Task objective:
Retype the listing below exactly, pictures removed.
**** Provided records
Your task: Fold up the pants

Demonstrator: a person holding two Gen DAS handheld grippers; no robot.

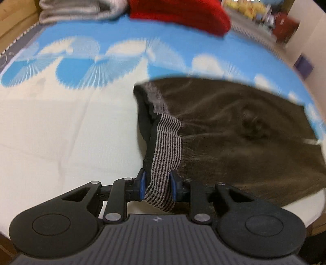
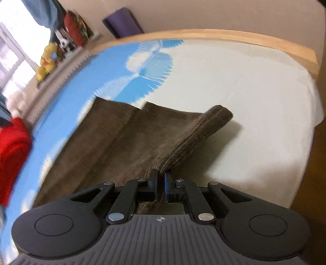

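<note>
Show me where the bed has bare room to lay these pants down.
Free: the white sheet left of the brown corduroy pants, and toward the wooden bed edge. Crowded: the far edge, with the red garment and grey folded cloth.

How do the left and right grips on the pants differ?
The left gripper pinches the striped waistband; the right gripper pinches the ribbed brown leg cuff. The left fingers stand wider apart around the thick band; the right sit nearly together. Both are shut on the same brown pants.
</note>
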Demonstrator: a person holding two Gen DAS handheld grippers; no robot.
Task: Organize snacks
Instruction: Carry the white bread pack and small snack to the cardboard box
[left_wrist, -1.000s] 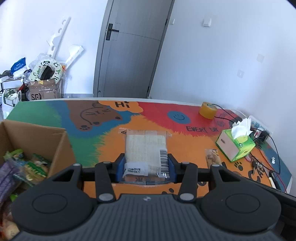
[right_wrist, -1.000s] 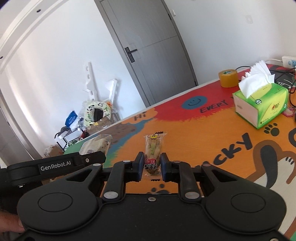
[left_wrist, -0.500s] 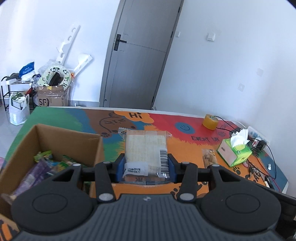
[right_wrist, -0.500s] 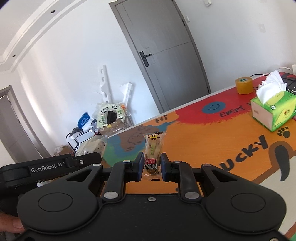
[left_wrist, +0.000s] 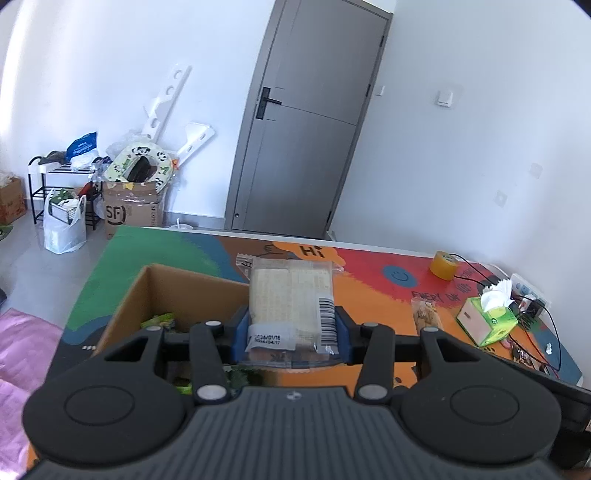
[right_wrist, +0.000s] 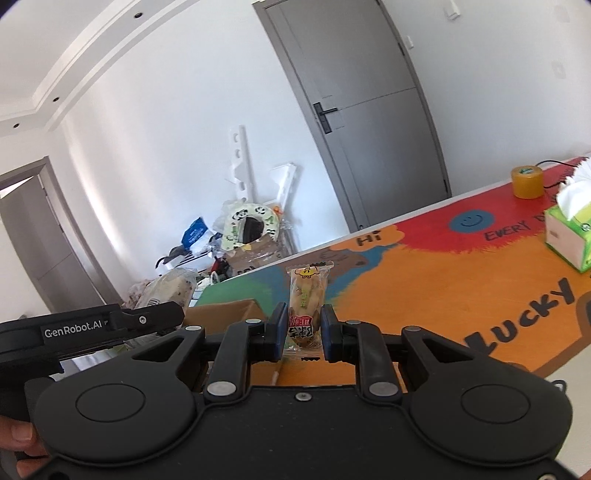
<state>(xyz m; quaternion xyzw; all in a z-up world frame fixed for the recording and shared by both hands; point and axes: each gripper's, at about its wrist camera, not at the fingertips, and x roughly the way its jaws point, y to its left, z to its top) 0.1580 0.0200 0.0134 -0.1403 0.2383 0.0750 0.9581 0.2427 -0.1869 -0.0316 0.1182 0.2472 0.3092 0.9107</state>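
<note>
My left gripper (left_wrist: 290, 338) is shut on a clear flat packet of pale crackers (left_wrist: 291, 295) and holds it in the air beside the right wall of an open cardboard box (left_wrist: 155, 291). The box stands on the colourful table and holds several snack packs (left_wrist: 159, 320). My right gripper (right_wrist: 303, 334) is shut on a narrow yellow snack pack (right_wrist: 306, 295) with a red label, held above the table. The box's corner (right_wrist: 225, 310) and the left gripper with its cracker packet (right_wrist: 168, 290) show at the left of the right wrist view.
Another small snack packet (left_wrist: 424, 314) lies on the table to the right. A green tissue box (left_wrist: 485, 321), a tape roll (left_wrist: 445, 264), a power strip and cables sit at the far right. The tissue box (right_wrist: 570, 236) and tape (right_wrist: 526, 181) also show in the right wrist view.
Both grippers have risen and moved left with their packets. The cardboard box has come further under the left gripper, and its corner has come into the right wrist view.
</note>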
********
Written answer:
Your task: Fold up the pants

Demonstrator: a person holding two Gen DAS handheld grippers; no robot.


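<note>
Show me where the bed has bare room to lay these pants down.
Free: the white sheet left of the brown corduroy pants, and toward the wooden bed edge. Crowded: the far edge, with the red garment and grey folded cloth.

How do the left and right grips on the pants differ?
The left gripper pinches the striped waistband; the right gripper pinches the ribbed brown leg cuff. The left fingers stand wider apart around the thick band; the right sit nearly together. Both are shut on the same brown pants.
</note>
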Demonstrator: a person holding two Gen DAS handheld grippers; no robot.
Task: Organize snacks
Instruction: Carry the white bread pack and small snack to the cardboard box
[left_wrist, -1.000s] 
[right_wrist, -1.000s] 
[left_wrist, -0.500s] 
[right_wrist, -0.500s] 
[left_wrist, +0.000s] 
[right_wrist, +0.000s] 
<state>(xyz m; quaternion xyzw; all in a z-up world frame fixed for the recording and shared by both hands; point and axes: each gripper's, at about its wrist camera, not at the fingertips, and x roughly the way its jaws point, y to its left, z to its top) 0.1580 0.0200 0.0134 -0.1403 0.2383 0.0750 0.9581 0.2427 -0.1869 -0.0316 0.1182 0.2472 0.3092 0.9107</state>
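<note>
My left gripper (left_wrist: 290, 338) is shut on a clear flat packet of pale crackers (left_wrist: 291, 295) and holds it in the air beside the right wall of an open cardboard box (left_wrist: 155, 291). The box stands on the colourful table and holds several snack packs (left_wrist: 159, 320). My right gripper (right_wrist: 303, 334) is shut on a narrow yellow snack pack (right_wrist: 306, 295) with a red label, held above the table. The box's corner (right_wrist: 225, 310) and the left gripper with its cracker packet (right_wrist: 168, 290) show at the left of the right wrist view.
Another small snack packet (left_wrist: 424, 314) lies on the table to the right. A green tissue box (left_wrist: 485, 321), a tape roll (left_wrist: 445, 264), a power strip and cables sit at the far right. The tissue box (right_wrist: 570, 236) and tape (right_wrist: 526, 181) also show in the right wrist view.
Both grippers have risen and moved left with their packets. The cardboard box has come further under the left gripper, and its corner has come into the right wrist view.
</note>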

This exercise has nothing further to it.